D’après les commerçantes, les montants exigés varient selon l’activité exercée, avec notamment 200 francs congolais pour les cyclistes transportant les céréales et 100 francs pour les vendeuses installées au sol. En cas d’absence de liquidités, certaines affirment être contraintes de remettre une partie de leur marchandise en guise de paiement.
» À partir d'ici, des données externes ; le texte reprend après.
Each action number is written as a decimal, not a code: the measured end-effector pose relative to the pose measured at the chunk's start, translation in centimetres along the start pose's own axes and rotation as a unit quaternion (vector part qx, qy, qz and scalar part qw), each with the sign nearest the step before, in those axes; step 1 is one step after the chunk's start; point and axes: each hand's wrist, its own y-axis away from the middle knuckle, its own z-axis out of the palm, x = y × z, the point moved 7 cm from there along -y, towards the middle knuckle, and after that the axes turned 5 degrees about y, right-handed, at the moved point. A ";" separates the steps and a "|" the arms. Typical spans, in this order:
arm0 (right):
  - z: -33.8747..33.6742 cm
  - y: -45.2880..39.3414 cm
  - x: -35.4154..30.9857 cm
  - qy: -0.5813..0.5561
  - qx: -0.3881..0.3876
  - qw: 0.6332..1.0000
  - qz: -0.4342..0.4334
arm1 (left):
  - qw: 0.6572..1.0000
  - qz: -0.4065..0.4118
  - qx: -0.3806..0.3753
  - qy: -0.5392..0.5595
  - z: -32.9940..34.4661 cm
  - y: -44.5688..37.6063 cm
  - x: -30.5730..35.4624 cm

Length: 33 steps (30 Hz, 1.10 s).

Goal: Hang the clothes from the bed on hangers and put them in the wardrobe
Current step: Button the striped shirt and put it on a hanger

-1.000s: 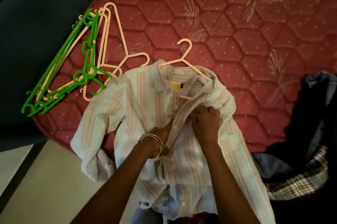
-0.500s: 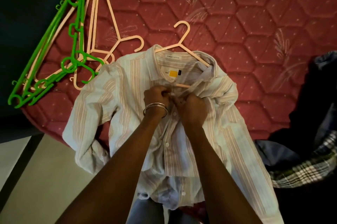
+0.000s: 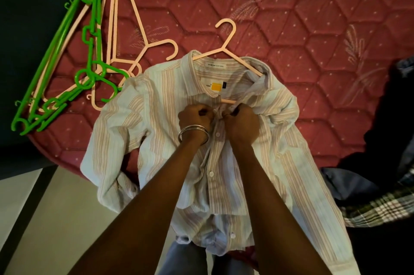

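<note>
The striped shirt (image 3: 156,131) lies spread face-up on the red quilted bed (image 3: 313,28), filling the centre of the frame, its lower hem hanging off the bed's near edge. Right at its button placket, just below the collar, both hands meet: the left hand (image 3: 195,117), with metal bangles (image 3: 193,133) on the wrist, has its fingers curled tight and pinching the left side of the placket, and the right hand (image 3: 243,124) has its fingers curled and pinching the opposite edge, the two nearly touching. The fabric is pale with thin pinkish stripes, white buttons run down the front, and a yellow tag shows inside the neck. A pink hanger (image 3: 226,50) sits inside the collar, hook pointing to the upper middle of the frame. Over in the upper left, a heap of spare pink and green hangers (image 3: 89,55) lies on the bed. At the right edge, a dark pile of clothes (image 3: 369,196) with a plaid piece.
</note>
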 end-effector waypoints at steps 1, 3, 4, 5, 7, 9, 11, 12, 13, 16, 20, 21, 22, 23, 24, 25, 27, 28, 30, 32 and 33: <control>0.0 0.1 0.2 -0.031 -0.004 0.999 -0.011 | 1.000 -0.014 0.008 0.026 -0.3 0.0 -0.1; -0.3 0.7 0.6 -0.108 -0.015 0.994 -0.032 | 0.999 0.004 0.001 0.042 -0.5 0.1 0.3; -0.6 1.0 0.7 -0.142 -0.019 0.989 -0.042 | 0.999 0.027 -0.009 0.035 -0.5 0.2 0.8; -0.8 1.2 0.9 -0.170 -0.026 0.984 -0.047 | 0.998 0.048 -0.018 0.030 -0.4 0.4 1.4; -0.8 1.4 1.3 -0.256 -0.053 0.965 -0.033 | 0.996 0.077 -0.022 0.030 -0.3 0.7 2.4; -0.7 1.7 1.6 -0.359 -0.089 0.929 -0.010 | 0.995 0.094 -0.019 0.038 -0.4 0.9 3.1; -0.8 1.9 1.7 -0.380 -0.098 0.920 -0.010 | 0.994 0.103 -0.021 0.031 -0.7 0.9 3.5; -0.9 2.0 1.7 -0.375 -0.096 0.922 -0.020 | 0.994 0.107 -0.024 0.029 -0.9 0.9 3.6; -1.0 1.9 1.6 -0.366 -0.094 0.925 -0.036 | 0.993 0.109 -0.030 0.031 -1.1 0.8 3.7; -1.5 2.2 1.0 -0.352 -0.093 0.927 -0.089 | 0.992 0.102 -0.059 0.052 -1.4 0.7 3.7; -2.2 2.8 1.4 -0.482 -0.104 0.870 -0.029 | 0.991 0.077 -0.060 0.088 -1.9 1.0 3.9; -2.0 2.8 1.6 -0.517 -0.114 0.848 0.003 | 0.990 0.069 -0.062 0.108 -2.0 1.1 4.0; -1.8 2.7 2.0 -0.546 -0.122 0.828 0.035 | 0.988 0.061 -0.070 0.125 -2.0 1.2 4.1; -1.5 2.7 2.2 -0.573 -0.131 0.807 0.061 | 0.986 0.055 -0.080 0.139 -1.9 1.2 4.2; -1.2 2.6 2.5 -0.598 -0.137 0.786 0.080 | 0.983 0.051 -0.092 0.148 -1.8 1.4 4.3; -1.1 2.7 2.6 -0.621 -0.141 0.765 0.093 | 0.982 0.048 -0.103 0.152 -1.6 1.5 4.5; -1.2 2.6 2.8 -0.658 -0.146 0.733 0.097 | 0.980 0.051 -0.120 0.152 -1.2 1.7 4.6; -1.2 2.6 2.7 -0.666 -0.150 0.725 0.091 | 0.980 0.055 -0.126 0.147 -1.0 1.8 4.8; -1.1 2.5 2.3 -0.668 -0.164 0.721 0.080 | 0.980 0.063 -0.127 0.139 -1.0 1.9 5.0; -0.9 2.4 2.0 -0.667 -0.170 0.721 0.079 | 0.980 0.063 -0.126 0.143 -1.0 1.7 5.1; -0.9 2.3 1.9 -0.666 -0.171 0.722 0.080 | 0.979 0.058 -0.125 0.149 -1.0 1.5 5.1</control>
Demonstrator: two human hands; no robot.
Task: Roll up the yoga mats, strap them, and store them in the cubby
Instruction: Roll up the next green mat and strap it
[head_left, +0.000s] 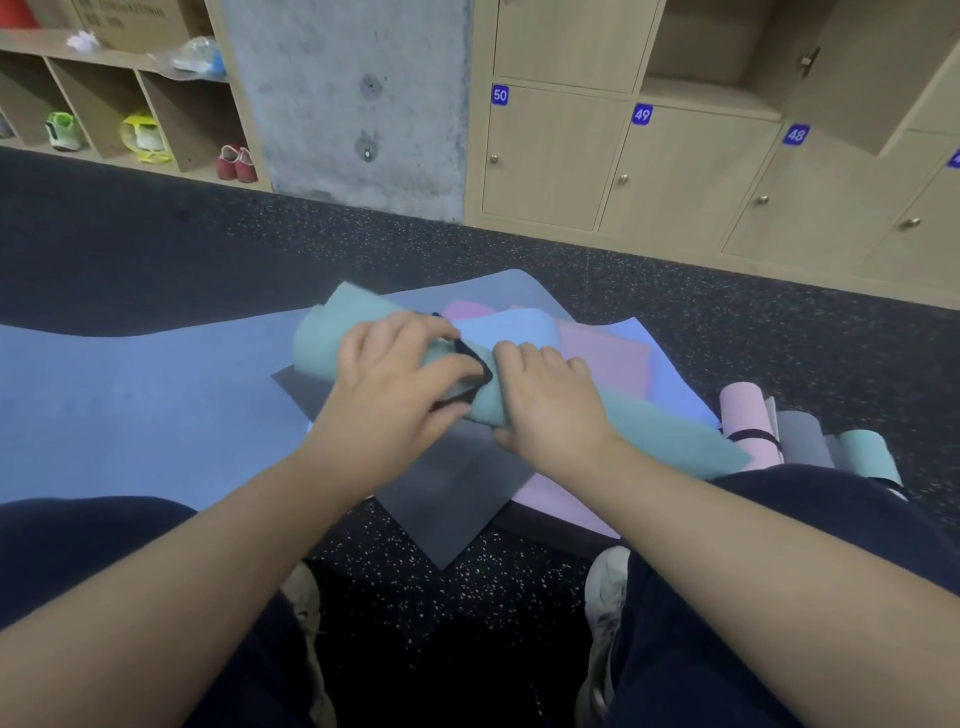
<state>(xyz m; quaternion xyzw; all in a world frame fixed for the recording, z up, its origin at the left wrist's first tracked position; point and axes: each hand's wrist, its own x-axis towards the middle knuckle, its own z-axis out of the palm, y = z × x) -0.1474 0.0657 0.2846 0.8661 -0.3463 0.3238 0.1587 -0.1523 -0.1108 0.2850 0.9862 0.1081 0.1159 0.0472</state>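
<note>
A rolled teal foam yoga mat (332, 338) is held above a loose pile of flat mats on the dark speckled rubber floor (727, 332), in front of the squatting person's knees, and a thin black elastic strap (475, 366) is being worked around its middle. The left hand (387, 387) lies over the roll with its thumb and fingers curled, pinching the strap, while the right hand (545, 397) is curled round the roll just beside the strap, keeping the layers from springing open. The step in hand is judged to be the strapping of this roll. It would be done well if the roll were kept squeezed tight by the right hand while the strap is drawn snug, and if the band were seated near the middle of the roll and laid flat, since a twisted or off-centre band could let one end flare; the near end already looks looser than the far end. Whether the strap is fully closed cannot be told, as part of it is hidden by the left hand. To the right, on the floor, a rolled pink foam mat with a black band (750, 423) lies beside a rolled grey mat (802, 439) and a smaller rolled teal mat (867, 454). Beneath, a flat dark grey mat (447, 499) and a flat pink mat (602, 358) remain unrolled. An open wooden locker compartment (727, 47) is seen above door 49.
</note>
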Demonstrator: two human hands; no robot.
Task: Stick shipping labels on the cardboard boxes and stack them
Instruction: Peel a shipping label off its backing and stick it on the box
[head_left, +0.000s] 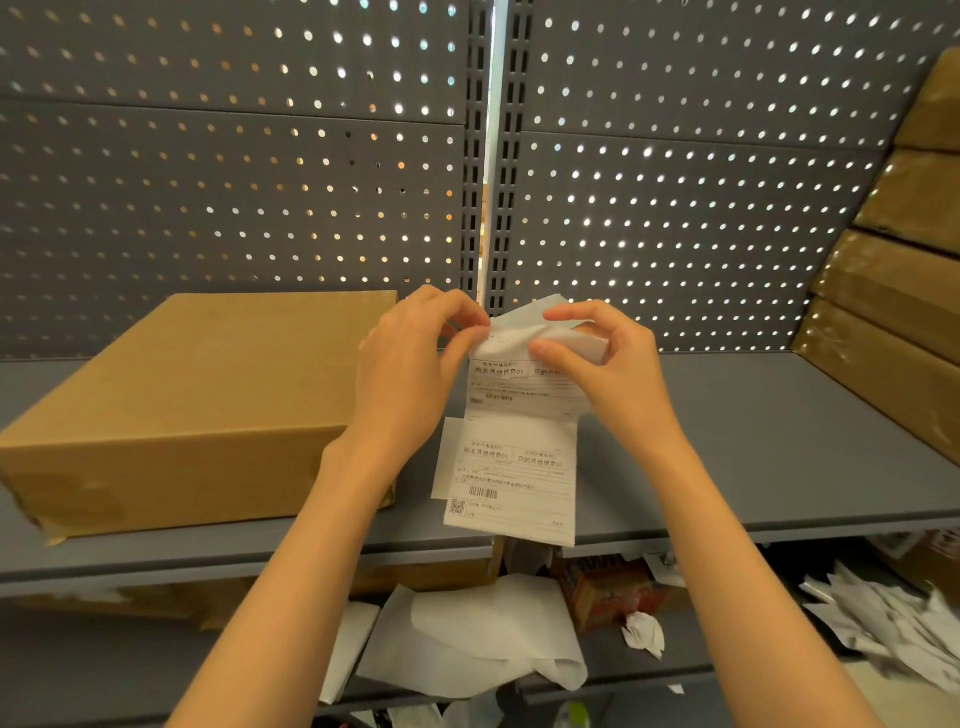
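Both bare forearms rise from the bottom edge toward frame centre. The left hand (410, 364) curls in, fingertips pinched together at its upper right. The right hand (597, 358) faces it, thumb and fingers pinching, wrists nearly level.

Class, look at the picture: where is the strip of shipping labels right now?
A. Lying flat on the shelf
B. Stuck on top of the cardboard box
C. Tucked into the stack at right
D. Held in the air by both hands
D: the left hand and right hand pinch the top of the label strip, which hangs free beside the cardboard box.
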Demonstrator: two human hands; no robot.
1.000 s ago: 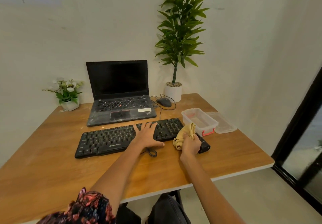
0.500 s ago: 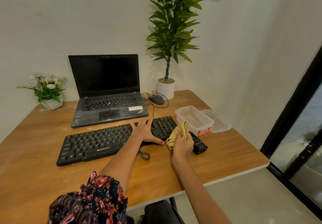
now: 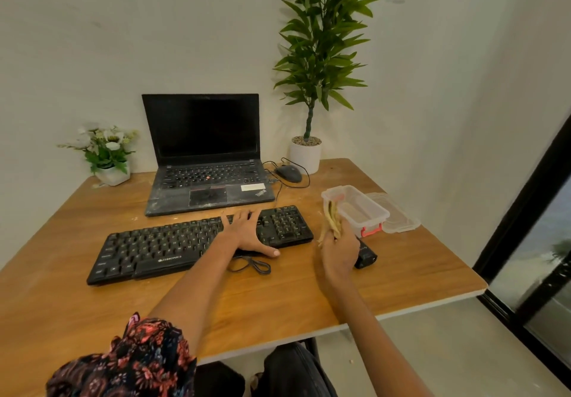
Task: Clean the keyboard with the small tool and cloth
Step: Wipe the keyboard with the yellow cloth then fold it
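On the wooden desk [image 3: 92,297] the black keyboard [image 3: 173,248] lies in front of the laptop [image 3: 204,155]. The left hand [image 3: 247,233] rests flat and relaxed on its keys, steadying it. The right hand [image 3: 338,250] grips the bunched yellow cloth [image 3: 331,219] just beside the plastic box [image 3: 360,208], a small black object [image 3: 366,254] beneath. I'd say wiping comes next: bring the cloth over the keys.

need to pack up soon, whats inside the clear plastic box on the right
The open clear plastic box looks empty: only its pale floor shows. The yellow cloth gripped by the right hand covers its near-left corner, so that part is hidden. Its lid lies beside it.
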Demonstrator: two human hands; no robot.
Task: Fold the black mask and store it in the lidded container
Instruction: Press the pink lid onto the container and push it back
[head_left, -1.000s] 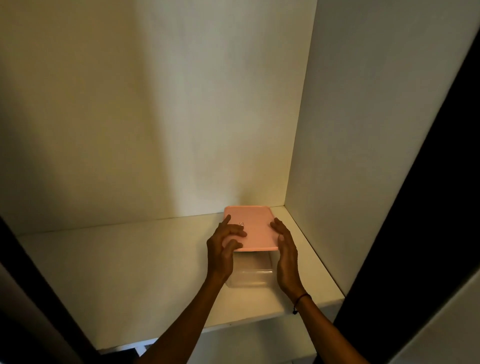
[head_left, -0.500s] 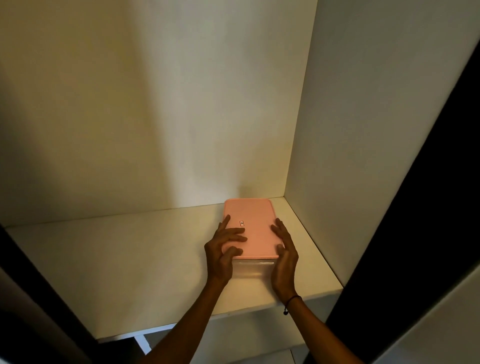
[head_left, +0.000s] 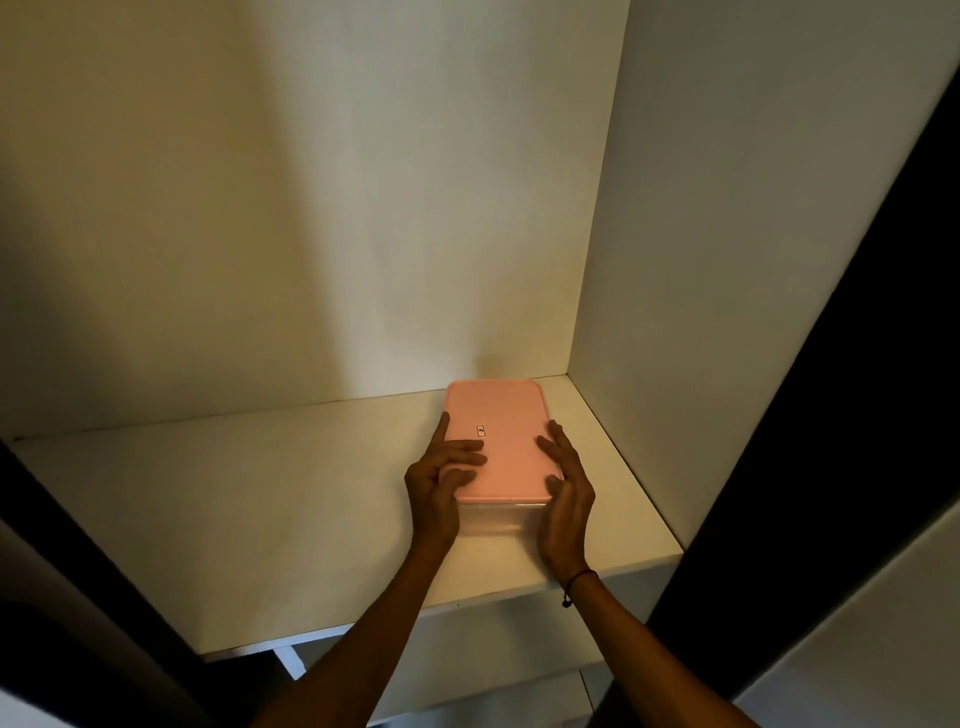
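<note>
Pink lid (head_left: 497, 436) on clear box (head_left: 493, 519), long axis toward shelf (head_left: 260, 519) back corner; left hand (head_left: 441, 483), right hand (head_left: 566, 493) flanking near end, fingers spread flat, gripping nothing.

The container (head_left: 496, 514) sits on the shelf (head_left: 234, 519), at its right end, near the back wall (head_left: 311, 208) and close beside the right side panel (head_left: 727, 260). Its lid (head_left: 506, 431) lies on top. The left hand (head_left: 441, 480) flanks its left edge, the right hand (head_left: 566, 499) its right.
</note>
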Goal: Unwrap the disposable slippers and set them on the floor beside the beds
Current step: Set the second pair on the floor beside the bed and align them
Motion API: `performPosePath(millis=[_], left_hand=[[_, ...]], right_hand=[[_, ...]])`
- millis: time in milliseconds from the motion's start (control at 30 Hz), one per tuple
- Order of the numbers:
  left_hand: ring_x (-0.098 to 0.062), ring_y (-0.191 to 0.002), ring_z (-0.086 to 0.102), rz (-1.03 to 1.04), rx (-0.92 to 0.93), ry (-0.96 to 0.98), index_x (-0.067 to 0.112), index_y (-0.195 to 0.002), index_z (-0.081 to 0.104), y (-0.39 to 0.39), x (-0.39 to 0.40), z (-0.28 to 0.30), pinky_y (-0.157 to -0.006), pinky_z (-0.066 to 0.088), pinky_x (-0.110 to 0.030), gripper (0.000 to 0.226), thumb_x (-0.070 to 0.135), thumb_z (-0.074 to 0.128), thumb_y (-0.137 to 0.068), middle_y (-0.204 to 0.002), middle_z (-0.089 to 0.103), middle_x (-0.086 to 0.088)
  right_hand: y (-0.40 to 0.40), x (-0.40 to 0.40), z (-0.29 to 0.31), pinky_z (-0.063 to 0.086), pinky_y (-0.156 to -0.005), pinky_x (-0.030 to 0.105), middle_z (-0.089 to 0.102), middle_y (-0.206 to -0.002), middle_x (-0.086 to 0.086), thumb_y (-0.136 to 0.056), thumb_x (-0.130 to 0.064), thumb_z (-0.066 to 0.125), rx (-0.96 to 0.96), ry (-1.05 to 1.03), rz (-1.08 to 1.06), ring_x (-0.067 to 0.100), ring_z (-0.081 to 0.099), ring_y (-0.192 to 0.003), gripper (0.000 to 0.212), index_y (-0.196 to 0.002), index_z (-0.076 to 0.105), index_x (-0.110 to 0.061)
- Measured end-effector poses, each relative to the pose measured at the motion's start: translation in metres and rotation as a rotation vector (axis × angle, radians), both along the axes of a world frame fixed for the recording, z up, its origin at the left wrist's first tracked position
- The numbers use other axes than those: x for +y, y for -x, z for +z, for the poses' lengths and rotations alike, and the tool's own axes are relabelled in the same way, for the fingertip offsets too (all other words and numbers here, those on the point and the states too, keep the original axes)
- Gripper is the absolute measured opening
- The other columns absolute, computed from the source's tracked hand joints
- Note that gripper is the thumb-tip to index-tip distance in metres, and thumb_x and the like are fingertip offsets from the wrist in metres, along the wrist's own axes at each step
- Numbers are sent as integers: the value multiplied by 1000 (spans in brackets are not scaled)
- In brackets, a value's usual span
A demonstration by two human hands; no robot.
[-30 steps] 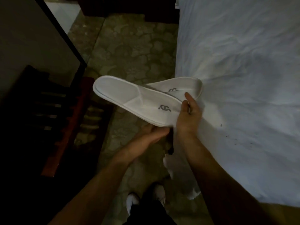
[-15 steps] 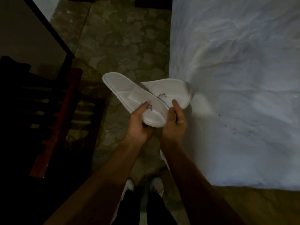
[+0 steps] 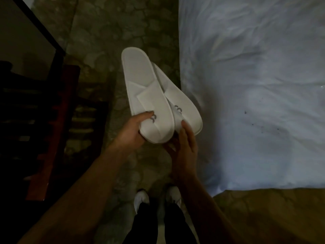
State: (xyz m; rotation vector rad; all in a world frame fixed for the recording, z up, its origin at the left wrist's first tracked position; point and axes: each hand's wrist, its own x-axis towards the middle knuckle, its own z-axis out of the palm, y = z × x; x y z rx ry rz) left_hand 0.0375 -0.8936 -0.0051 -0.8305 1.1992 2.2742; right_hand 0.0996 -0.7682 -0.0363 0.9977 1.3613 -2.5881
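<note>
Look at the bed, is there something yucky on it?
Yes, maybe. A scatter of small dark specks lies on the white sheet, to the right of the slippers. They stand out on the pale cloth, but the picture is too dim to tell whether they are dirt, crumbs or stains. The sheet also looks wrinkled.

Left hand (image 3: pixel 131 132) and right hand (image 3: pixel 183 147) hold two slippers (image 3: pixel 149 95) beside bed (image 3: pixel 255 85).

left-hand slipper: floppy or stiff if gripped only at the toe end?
Probably fairly stiff and light: the left slipper juts out flat, unsagging, from the left hand gripping one end. Its thin sole would likely flex if pressed. The cloth-like surface looks unlikely to slip. The right hand holds the right slipper.
</note>
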Motion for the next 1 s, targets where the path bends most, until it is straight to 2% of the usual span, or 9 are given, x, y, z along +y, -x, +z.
performPosePath(millis=[67,200,333,467,567,667,733,867,1000], left_hand=[[-25,-93,65,-19,25,16,18,-96,64,0,-13,-7,-83,53,-38,13,9,55,-93,-94,71,-4],[-22,-91,67,-92,42,48,18,-97,65,-2,-32,-29,-82,56,-37,16,9,53,-94,-90,75,-2],[-18,-88,73,-121,55,30,19,-109,65,-5,-49,-54,-73,61,-33,21,10,54,-92,-97,76,-2],[-12,-84,74,-159,83,164,25,-110,63,-9,-57,-76,-71,62,-30,25,9,62,-90,-106,73,-3],[-10,-83,73,-82,85,264,23,-109,64,-14,-55,-97,-70,61,-28,26,10,67,-87,-111,70,-3],[-16,-99,69,-11,91,336,19,-129,57,-23,-54,-127,-74,60,-32,48,11,71,-84,-118,68,-1],[-20,-106,67,17,84,366,19,-134,54,-31,-53,-148,-78,58,-36,55,12,73,-83,-120,68,-1],[-28,-113,65,38,55,305,21,-125,61,-45,-49,-194,-91,55,-43,41,3,63,-88,-120,69,-6],[-28,-115,64,-7,78,334,16,-132,56,-58,-49,-239,-91,55,-41,44,1,58,-91,-126,66,-9]], right_hand=[[4,6,-7,54,-86,56,54,-136,13,-93,-28,58,-23,12,-41,34,61,-114,41,-132,49,-27],[15,20,-28,54,-85,59,35,-148,5,-84,-38,67,-88,-103,79,35,48,-125,63,-137,33,-46],[18,29,-48,60,-76,43,55,-127,7,-92,-21,58,-126,-147,247,32,57,-114,27,-118,54,-26],[15,34,-69,60,-76,39,56,-120,3,-91,-14,59,-158,-87,244,28,59,-109,30,-118,53,-25],[9,30,-90,59,-71,35,58,-126,7,-91,-12,59,-176,-44,187,27,61,-108,39,-128,52,-18],[0,25,-114,59,-64,31,60,-122,9,-92,-9,57,-220,-31,120,27,64,-102,38,-129,51,-12],[-7,24,-132,60,-66,34,60,-117,7,-92,-8,57,-244,-3,92,26,64,-99,34,-125,51,-13],[-22,22,-171,58,-58,29,55,-123,12,-91,-6,57,-279,0,41,25,63,-97,40,-130,45,-7],[-32,23,-216,61,-68,37,51,-130,16,-90,-2,56,-312,27,39,34,58,-112,36,-124,47,-12]])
Les témoignages recueillis évoquent un système organisé, dans lequel un premier groupe d’agents procéderait à la perception de cette taxe présumée, tandis qu’un second assurerait les contrôles en vérifiant la présence du marquage sur le bras des commerçantes.
Interrogées sur ces accusations, les autorités policières et municipales de Mbuji-Mayi affirment ne pas avoir connaissance d’un tel dispositif. Elles annoncent l’ouverture d’enquêtes afin de vérifier les faits, d’identifier les éventuels responsables et de prendre les mesures disciplinaires qui s’imposeraient si ces allégations étaient confirmées.